In October 2017, Jeremy Taggart and Torrens released the paperback book Canadianity: Tales From The true North Strong And Freezing, "a collection of showbiz tales from the road and relatable everyday anecdotes, all wrapped up in a nostalgic fondness for this great country. Canadianity takes readers on a cross-country journey, shining the spotlight on notable local heroes (or bands), the best places to crush food and the greasiest watering holes, coast to coast to coast."

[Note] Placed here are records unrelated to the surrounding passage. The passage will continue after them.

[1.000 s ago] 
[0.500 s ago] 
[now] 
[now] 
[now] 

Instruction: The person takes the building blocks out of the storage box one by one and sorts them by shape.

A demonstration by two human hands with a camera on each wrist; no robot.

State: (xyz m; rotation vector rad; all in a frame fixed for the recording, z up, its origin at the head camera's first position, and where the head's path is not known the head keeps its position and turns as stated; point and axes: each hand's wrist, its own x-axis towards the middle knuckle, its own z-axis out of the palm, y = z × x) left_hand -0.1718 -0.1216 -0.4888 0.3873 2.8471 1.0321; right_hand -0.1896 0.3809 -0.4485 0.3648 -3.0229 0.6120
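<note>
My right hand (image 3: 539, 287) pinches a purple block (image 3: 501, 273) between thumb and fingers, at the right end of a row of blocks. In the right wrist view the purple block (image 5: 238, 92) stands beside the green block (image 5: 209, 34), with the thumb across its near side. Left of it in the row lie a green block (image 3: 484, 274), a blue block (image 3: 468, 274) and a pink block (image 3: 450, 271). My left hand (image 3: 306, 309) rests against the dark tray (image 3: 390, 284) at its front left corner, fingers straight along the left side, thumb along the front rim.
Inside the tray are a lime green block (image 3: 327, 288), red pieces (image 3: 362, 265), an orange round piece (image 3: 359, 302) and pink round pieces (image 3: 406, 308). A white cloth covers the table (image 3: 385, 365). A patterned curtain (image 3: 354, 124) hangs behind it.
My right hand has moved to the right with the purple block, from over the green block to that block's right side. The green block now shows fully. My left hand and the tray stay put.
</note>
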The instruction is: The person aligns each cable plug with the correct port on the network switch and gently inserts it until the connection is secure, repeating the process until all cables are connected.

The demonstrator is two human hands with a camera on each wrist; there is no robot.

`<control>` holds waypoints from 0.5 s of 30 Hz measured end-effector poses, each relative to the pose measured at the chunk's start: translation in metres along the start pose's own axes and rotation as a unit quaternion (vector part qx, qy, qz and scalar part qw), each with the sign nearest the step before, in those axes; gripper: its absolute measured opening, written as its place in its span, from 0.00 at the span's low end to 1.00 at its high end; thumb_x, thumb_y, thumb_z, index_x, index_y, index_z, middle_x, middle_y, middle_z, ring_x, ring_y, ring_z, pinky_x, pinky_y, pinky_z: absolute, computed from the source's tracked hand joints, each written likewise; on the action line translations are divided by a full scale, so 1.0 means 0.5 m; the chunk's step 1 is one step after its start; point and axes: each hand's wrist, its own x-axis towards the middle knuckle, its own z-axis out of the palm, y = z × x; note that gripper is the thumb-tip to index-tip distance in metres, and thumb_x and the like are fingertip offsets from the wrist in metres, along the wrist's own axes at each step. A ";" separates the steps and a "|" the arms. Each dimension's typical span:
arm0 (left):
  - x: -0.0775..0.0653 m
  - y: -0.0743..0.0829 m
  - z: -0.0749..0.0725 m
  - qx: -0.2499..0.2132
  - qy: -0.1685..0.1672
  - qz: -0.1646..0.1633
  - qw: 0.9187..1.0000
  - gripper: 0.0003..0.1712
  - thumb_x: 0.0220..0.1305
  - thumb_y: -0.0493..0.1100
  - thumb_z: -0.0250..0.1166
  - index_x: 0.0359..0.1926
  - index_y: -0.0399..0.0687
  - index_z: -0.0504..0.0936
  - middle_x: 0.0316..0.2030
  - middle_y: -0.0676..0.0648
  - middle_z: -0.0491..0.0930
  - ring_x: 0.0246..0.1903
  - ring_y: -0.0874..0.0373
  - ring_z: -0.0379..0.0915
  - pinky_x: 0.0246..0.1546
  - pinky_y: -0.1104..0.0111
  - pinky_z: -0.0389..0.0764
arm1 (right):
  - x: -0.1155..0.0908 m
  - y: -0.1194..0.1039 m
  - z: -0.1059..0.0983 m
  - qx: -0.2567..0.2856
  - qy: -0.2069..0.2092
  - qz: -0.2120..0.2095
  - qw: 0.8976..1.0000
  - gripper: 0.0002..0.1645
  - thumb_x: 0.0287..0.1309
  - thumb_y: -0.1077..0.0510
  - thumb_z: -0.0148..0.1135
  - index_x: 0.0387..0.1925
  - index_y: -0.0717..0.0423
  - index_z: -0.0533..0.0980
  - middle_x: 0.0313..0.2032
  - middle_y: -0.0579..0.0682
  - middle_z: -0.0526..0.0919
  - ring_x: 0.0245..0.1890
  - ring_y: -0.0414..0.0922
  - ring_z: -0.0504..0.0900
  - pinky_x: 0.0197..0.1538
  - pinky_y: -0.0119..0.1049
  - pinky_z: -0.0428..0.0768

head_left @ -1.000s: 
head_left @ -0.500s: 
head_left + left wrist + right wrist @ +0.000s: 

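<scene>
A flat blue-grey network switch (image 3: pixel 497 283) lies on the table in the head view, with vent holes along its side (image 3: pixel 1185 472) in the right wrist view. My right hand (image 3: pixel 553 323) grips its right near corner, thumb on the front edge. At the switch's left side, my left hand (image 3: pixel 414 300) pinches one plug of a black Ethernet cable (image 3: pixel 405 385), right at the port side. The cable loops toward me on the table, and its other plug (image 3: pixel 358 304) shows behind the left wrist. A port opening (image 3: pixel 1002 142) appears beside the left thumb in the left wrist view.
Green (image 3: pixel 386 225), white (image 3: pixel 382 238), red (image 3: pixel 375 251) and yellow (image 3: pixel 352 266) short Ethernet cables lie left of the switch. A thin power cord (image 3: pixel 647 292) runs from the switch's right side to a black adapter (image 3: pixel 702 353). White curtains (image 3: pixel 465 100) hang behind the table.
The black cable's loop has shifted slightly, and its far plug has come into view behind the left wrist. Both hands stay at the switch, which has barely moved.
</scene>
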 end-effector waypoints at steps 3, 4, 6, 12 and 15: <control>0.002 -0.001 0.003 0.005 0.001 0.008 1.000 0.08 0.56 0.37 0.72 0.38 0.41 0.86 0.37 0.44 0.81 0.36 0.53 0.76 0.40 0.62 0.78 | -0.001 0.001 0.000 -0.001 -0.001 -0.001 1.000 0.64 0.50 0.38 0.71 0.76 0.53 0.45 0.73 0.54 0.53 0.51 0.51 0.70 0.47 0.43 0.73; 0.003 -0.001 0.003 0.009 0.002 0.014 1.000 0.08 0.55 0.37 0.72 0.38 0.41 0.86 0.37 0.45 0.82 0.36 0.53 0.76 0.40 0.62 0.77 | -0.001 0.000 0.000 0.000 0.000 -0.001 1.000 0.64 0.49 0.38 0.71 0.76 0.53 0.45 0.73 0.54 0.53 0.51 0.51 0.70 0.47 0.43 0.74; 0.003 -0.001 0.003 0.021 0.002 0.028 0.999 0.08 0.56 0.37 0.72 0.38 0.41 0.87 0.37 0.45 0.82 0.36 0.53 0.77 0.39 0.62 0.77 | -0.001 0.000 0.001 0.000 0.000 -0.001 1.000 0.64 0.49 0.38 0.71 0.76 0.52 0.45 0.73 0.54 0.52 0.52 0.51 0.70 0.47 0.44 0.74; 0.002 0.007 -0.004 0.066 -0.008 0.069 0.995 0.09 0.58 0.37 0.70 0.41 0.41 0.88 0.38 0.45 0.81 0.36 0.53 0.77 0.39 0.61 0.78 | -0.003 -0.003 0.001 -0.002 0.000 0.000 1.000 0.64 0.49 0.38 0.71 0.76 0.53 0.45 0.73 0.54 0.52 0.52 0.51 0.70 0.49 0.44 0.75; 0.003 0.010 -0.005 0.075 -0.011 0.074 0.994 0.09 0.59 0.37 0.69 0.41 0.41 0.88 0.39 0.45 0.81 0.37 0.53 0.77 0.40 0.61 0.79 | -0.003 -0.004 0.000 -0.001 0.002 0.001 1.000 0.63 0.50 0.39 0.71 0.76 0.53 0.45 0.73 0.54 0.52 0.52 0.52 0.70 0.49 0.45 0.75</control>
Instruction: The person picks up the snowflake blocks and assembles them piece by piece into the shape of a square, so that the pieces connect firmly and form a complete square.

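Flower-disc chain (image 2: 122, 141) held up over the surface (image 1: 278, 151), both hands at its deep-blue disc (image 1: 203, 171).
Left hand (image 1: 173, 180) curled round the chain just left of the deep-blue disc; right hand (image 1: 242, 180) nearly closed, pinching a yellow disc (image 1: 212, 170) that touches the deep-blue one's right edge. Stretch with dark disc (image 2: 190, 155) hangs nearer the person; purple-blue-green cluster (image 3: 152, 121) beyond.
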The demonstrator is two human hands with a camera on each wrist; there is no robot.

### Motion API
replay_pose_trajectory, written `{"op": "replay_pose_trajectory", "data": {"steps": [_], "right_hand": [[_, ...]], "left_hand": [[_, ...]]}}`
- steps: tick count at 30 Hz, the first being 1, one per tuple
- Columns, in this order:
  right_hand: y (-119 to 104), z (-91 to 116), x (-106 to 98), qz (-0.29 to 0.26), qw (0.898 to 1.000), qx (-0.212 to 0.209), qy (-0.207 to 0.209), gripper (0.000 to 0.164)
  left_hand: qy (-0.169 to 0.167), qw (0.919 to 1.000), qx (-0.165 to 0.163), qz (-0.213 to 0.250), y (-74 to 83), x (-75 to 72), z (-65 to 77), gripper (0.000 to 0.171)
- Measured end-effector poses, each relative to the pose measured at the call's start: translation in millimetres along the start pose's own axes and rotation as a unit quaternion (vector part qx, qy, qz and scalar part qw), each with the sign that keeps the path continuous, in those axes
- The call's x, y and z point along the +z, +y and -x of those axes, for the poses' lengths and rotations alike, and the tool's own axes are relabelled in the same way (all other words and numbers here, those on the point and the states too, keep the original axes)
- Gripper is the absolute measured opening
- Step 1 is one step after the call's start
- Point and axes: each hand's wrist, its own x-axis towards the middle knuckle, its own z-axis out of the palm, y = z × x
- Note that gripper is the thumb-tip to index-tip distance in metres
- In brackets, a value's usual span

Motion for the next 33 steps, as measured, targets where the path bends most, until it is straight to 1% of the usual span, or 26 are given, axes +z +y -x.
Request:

In 2019, Torrens launched the financial education web series Your Two Cents.

In 2021, Torrens wrote, directed and starred in Vollies, a sitcom about volunteer firefighters for Bell Aliant's Bell Fibe on-demand service. The series debuted on October 20, 2021. He received a Canadian Screen Award nomination for Best Supporting Actor in a Comedy Series at the 10th Canadian Screen Awards in 2022.

In 2022, he began a recurring role on the show Shoresy as Remy Nadeau and appeared as the father of the main characters in the movie Kids vs. Aliens.

In 2026 he appeared as Steve in the comedy film The Snake.

==Personal life==
Torrens is married and has two daughters.